Faut-il en finir avec l'indignation ?
Faut-il en finir avec l'indignation ? Crédits : Fuse - Getty

Des événements les plus graves aux plus dérisoires, tout est en effet sujet à indignation. Tout devient sérieux, pesant, insupportable. D’une installation artistique à un bus en panne, d’une prise de parole d’Emmanuel Macron à un rond-point bloqué par des Gilets jaunes… au point que des drames et des questionnements essentiels soient noyés dans ce flot de révolte, au point que l’indignation d’un tel ne soit soluble que dans l’indignation d’un autre.
Comment en est-on arrivé là ? Comment en est-on arrivé à faire de l’indignation quelque chose de normal, d’habituel, et, c’est un comble pour ce qui se définit comme un refus ferme et violent, quelque chose d’acceptable ? Faut-il en finir avec l’indignation ?

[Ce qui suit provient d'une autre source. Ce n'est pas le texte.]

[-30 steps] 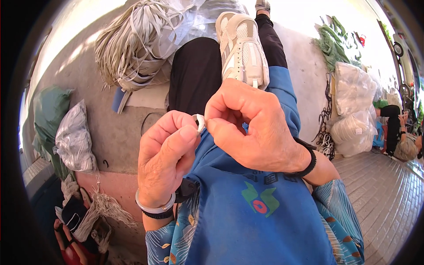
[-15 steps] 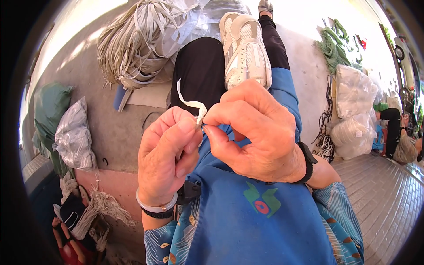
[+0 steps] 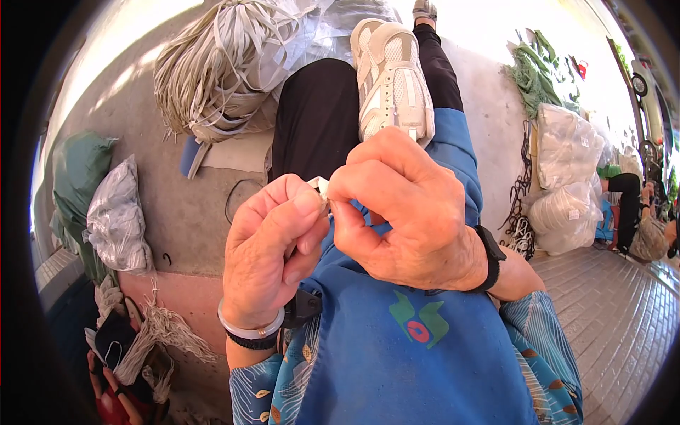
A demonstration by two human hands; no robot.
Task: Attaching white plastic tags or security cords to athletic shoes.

Aux sources du succès de l’indignation

Tout remonte à Stéphane Hessel et à son court essai Indignez-vous publié en 2010.
Best-seller vendu à plus de 4 millions d’exemplaires et traduit en 34 langues, cet appel à l’indignation a donné lieu au mouvement mondial des Indignés, encore actif aujourd’hui.
Il a visé juste, a su saisir l’air du temps, traduire en mots et pousser à l’action ce qui était déjà en germe chez des millions de gens.

Mais pourquoi ? Pourquoi l’indignation est-elle devenue si normale, si acceptable ? On pourra répondre que c’est l’état du monde qui justifie cette indignation, l’urgence climatique, les inégalités criantes. Mais pourquoi tout est-il sujet à indignation ? Pourquoi cet état est-il devenu une nouvelle manière d’être, presque une transformation anthropologique ?

Déjà, au moment de la parution de l’essai de Stéphane Hessel, plusieurs sceptiques avaient fait entendre leurs voix : bons sentiments, refus de la passion contre la raison, on reprochait à l’indignation de devenir facile, consensuelle, à rebours de sa définition, et de favoriser nos pulsions contre l’usage de notre tête, d’être moralisatrice et non plus morale. L’indignation, de fait, était moins travaillée et chantée que la dignité…

Retour à la dignité

Au départ, la dignité, la « dignitas », dans la tradition romaine puis moderne, avec Hobbes notamment, n’est que le signe extérieur du rang d’un homme, c’est un signe social, politique, public. C’est avec Kant et ses Fondements de la Métaphysique des mœurs en 1785 que la dignité accède au sens qu’on lui connaît : c’est la valeur morale d’une personne qui exige qu’elle ne soit jamais traitée comme un moyen mais comme une fin. 

« Ce qui a un prix, nous dit-il, peut être aussi bien remplacé par quelque chose d’autre, à titre d’équivalent ; au contraire, ce qui est supérieur à tout prix, ce qui par suite n’admet pas d’équivalent, c’est ce qui a une dignité. » Et de poursuivre que seule une personne, une fin en soi, a ainsi une dignité. 

C’est bien cette définition qu’on retrouve dans le concept juridique de « dignité humaine » relatif à l’interdiction de la torture ou à l’intégrité de la personne. Dans ce sens, s’in-digner reviendrait à vouloir sortir de soi, de son humanité. Paradoxal pour l’indignation qui veut défendre des valeurs humaines, un meilleur traitement de soi, tout en sortant de ce qui fait précisément sa valeur. Au-delà de l’agacement à entendre partout de l’indignation, faut-il ainsi en finir avec cette indigne indignation ? 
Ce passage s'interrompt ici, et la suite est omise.